Failure Impact Mitigation
Redis goes down All redirects hit DB directly Local in-process cache absorbs short burst; DB read replicas handle sustained load
DB goes down Cache still serves cached URLs Read replicas + circuit breaker; write queue for new URLs
Kafka goes down Analytics events lost Redirect still works; use local buffer + retry; eventual consistency acceptable
ID Generator down Cannot create new URLs Multiple Snowflake nodes; fall back to secondary node
Single region down Full outage for that region Multi-region active-active; DNS failover

Final Architecture

flowchart TD
    Client --> CDN[CDN\nHot URL Redirects]
    Client --> AG[API Gateway\nRate Limiter + Auth]
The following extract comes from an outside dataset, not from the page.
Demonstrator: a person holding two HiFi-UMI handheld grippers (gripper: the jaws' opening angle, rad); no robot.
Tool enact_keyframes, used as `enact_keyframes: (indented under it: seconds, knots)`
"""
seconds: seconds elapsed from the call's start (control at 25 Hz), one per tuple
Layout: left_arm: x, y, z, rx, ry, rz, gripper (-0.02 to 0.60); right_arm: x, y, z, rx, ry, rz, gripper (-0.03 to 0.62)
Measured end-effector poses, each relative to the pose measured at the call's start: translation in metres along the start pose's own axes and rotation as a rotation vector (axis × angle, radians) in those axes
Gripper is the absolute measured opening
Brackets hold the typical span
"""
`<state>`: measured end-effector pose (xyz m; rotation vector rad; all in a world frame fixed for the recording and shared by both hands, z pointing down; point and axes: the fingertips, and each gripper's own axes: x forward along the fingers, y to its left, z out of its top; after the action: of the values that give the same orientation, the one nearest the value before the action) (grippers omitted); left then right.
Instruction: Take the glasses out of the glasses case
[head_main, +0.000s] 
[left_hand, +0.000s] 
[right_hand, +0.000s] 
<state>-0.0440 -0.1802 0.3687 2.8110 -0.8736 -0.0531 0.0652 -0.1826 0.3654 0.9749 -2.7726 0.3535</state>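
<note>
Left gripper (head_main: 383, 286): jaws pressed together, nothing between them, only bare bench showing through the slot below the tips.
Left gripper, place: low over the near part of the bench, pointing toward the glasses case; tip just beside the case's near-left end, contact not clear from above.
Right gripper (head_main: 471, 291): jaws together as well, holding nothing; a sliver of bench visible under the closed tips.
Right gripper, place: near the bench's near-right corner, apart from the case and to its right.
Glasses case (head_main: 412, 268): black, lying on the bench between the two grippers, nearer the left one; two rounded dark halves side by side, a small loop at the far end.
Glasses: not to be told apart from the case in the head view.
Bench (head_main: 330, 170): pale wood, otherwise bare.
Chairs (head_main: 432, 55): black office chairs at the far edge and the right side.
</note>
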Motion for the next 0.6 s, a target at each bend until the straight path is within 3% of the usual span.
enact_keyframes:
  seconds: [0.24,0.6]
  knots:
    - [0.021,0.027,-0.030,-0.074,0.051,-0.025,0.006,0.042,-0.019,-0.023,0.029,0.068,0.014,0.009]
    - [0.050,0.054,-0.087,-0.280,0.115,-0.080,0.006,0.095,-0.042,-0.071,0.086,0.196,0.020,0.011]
    AG --> US[URL Service]
    AG --> RS[Redirect Service\nStateless × N pods]

    US --> IDG[Snowflake\nID Generator]
    US --> DB_P[(Primary DB\nPostgreSQL)]
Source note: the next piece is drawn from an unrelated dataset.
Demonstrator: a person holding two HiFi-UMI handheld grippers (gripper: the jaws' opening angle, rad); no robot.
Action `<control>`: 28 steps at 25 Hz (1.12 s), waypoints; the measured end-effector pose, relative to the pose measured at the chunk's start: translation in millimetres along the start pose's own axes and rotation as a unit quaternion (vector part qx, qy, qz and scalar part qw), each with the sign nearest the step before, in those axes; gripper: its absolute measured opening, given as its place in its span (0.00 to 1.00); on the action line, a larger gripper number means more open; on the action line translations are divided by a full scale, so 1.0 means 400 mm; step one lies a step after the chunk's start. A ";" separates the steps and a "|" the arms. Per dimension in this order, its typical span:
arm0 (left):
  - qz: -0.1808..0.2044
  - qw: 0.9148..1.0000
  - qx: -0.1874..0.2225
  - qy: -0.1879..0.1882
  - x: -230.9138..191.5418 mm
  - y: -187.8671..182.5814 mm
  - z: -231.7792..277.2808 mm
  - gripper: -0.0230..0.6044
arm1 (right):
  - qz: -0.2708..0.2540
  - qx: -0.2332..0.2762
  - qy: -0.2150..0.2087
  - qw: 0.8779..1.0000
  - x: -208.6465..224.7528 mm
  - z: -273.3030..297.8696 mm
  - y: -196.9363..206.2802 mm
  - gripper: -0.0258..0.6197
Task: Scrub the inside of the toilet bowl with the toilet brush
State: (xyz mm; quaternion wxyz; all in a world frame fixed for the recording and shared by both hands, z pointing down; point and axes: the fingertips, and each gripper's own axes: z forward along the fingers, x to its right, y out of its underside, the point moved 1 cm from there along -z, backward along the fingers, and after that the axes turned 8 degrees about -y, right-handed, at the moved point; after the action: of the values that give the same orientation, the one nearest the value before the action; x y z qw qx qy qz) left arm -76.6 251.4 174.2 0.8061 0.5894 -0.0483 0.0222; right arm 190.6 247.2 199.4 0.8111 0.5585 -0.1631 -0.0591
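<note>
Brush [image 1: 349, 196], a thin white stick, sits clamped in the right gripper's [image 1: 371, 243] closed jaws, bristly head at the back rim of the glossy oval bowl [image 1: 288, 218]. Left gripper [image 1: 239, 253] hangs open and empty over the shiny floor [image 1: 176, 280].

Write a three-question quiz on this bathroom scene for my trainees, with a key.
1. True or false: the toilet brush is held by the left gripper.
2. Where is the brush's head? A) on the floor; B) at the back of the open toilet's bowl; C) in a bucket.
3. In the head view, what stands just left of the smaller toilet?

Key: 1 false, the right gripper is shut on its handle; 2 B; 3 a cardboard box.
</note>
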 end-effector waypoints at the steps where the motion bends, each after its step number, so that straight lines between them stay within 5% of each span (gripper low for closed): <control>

    RS --> LC[Local Cache\nCaffeine]
    RS --> RC[(Redis Cluster)]
    RC -->|miss| DB_R[(DB Read Replicas)]
    DB_R --> DB_P

    RS -->|async| KF[Kafka\nclick-events]
    KF --> AC[Analytics Consumer]
    AC --> ADS[(Analytics Store\nRedshift + S3)]

Technology Stack

Layer Technology
API Gateway AWS API Gateway / Kong / NGINX
URL Service Spring Boot / Node.js
Redirect Service Spring Boot / Go (latency-optimized)
ID Generator Twitter Snowflake / Boundary Flake
Cache (local) Caffeine
Cache (distributed) Redis Cluster
Primary Database PostgreSQL / DynamoDB
Analytics Queue Apache Kafka / AWS Kinesis
Analytics Store Redshift + S3 / ClickHouse
CDN CloudFront / Cloudflare
Monitoring Prometheus + Grafana / CloudWatch
Deployment Kubernetes / AWS ECS

Key Trade-Offs

Decision Option A Option B Choice & Reason
Redirect type 301 Permanent 302 Temporary 302 — preserves analytics; browser won't cache
Short code generation UUID Base62 + Snowflake Base62 — compact, URL-safe, no collisions
Analytics write Synchronous Async via Kafka Async — never slow down the redirect critical path
Database SQL (PostgreSQL) NoSQL (DynamoDB) Either works; DynamoDB if fully managed scale needed
Caching Redis only Redis + local cache Both — local cache absorbs hot URL traffic
Consistency Strong everywhere Eventual for analytics Eventual for analytics; strong for URL creation

Common Interview Mistakes

  • ❌ Starting with the database schema before gathering requirements
  • ❌ Forgetting that this is a 100:1 read-heavy system — design for reads first
  • ❌ No caching layer — the DB cannot handle 115K redirects/second alone
  • ❌ Writing analytics synchronously on the redirect path
  • ❌ Using sequential IDs — predictable and enumerable
  • ❌ No collision strategy for custom aliases
  • ❌ No discussion of 301 vs 302 and the analytics trade-off
  • ❌ No rate limiting or abuse prevention
  • ❌ No failure scenario discussion

Interview Questions

  1. How do you generate unique short codes at scale?
  2. Why is Base62 preferred over UUID or MD5?
  3. Why is this system read-heavy and how does that affect design?
  4. Walk me through a redirect from browser to destination.
  5. What is the difference between a 301 and 302 redirect?
  6. What happens when Redis goes down?
  7. How do you handle hot URLs that receive millions of hits?
  8. Why should analytics be written asynchronously?
  9. How would you shard the URL database?
  10. How do you prevent malicious or phishing URLs?
  11. How do you support URL expiration?
  12. How do you support custom aliases and handle conflicts?
  13. How would you scale the redirect service to 300K req/sec?
  14. How does consistent hashing help when adding shards?
  15. What are the trade-offs between exact click counts and approximate counts?

Summary

A URL Shortener is a classic system design problem that tests your ability to reason about:

Concern Solution
Unique short codes Snowflake ID → Base62 encoding
Fast redirects Stateless service + Redis cache + local Caffeine cache
Redirect semantics 302 (preserves analytics)
Analytics Async Kafka pipeline — never on the critical path
Scale Horizontal pod scaling + DB read replicas + sharding
Abuse prevention Rate limiting + URL validation + admin takedown
High availability Multi-region, Redis cluster, DB replicas, CDN

The core principle: Keep the redirect path fast, cached, stateless, and always available. Everything else is secondary.